562	   Session Resumption, specified in [RFC5723] proposes to make setting
563	   up a new IKE SA consume less computing resources.  This is
564	   particularly useful in the case of a remote access gateway that has
565	   many tunnels.  A failure of such a gateway would require all these
566	   many remote access clients to establish an IKE SA either with the
567	   rebooted gateway or with a backup gateway.  This tunnel re-
568	   establishment should occur within a short period of time, creating a
569	   burden on the remote access gateway.  Session Resumption addresses
570	   this problem by having the clients store an encrypted derivative of
571	   the IKE SA for quick re-establishment.

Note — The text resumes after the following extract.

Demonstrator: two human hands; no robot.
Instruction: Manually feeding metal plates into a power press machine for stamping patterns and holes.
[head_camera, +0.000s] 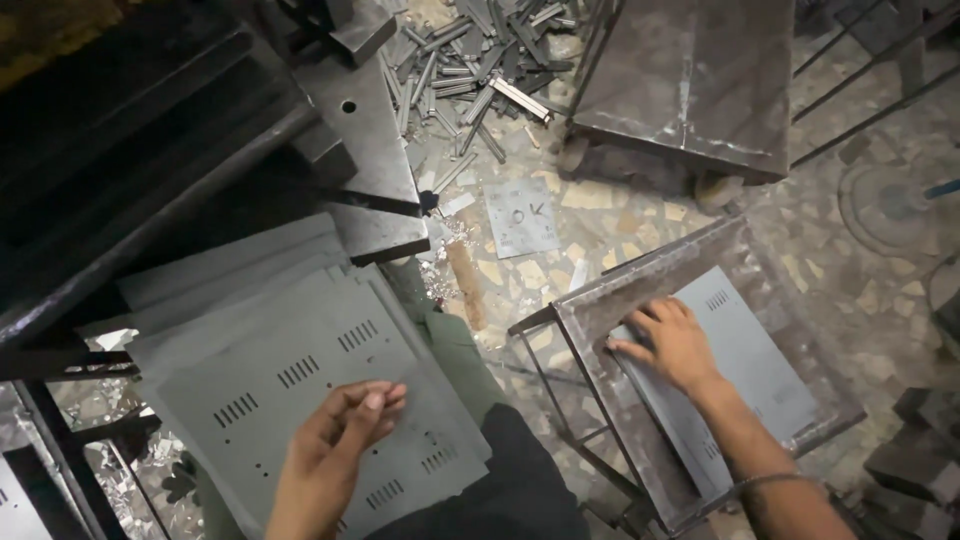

573	   What Session Resumption does not help, is the problem of detecting
574	   that the peer gateway has failed.  A failed gateway may go undetected
575	   for as long as the lifetime of a child SA, because IPsec does not
576	   have packet acknowledgement, and applications cannot signal the IPsec
577	   layer that the tunnel "does not work".  Before establishing a new IKE
578	   SA using Session Resumption, a client should ascertain that the
579	   gateway has indeed failed.  This could be done using either a
580	   liveness check (as in RFC 4306) or using the QCD tokens described in
581	   this document.

583	   A remote access client conforming to both specifications will store
584	   QCD tokens, as well as the Session Resumption ticket, if provided by
585	   the gateway.  A remote access gateway conforming to both
586	   specifications will generate a QCD token for the client.  When the
587	   gateway reboots, the client will discover this in either of two ways:
588	   1.  The client does regular liveness checks, or else the time for
589	       some other IKE exchange has come.  Since the gateway is still
590	       down, the IKE exchange times out after several minutes.  In this
591	       case QCD does not help.
592	   2.  Either the primary gateway or a backup gateway (see Section 6) is
593	       ready and sends a QCD token to the client.  In that case the
594	       client will quickly re-establish the IPsec tunnel, either with
595	       the rebooted primary gateway or the backup gateway as described
596	       in this document.

598	   The full combined protocol looks like this:

600	        Initiator                Responder
601	        -----------              -----------
602	       HDR, SAi1, KEi, Ni  -->

604	                           <--    HDR, SAr1, KEr, Nr, [CERTREQ]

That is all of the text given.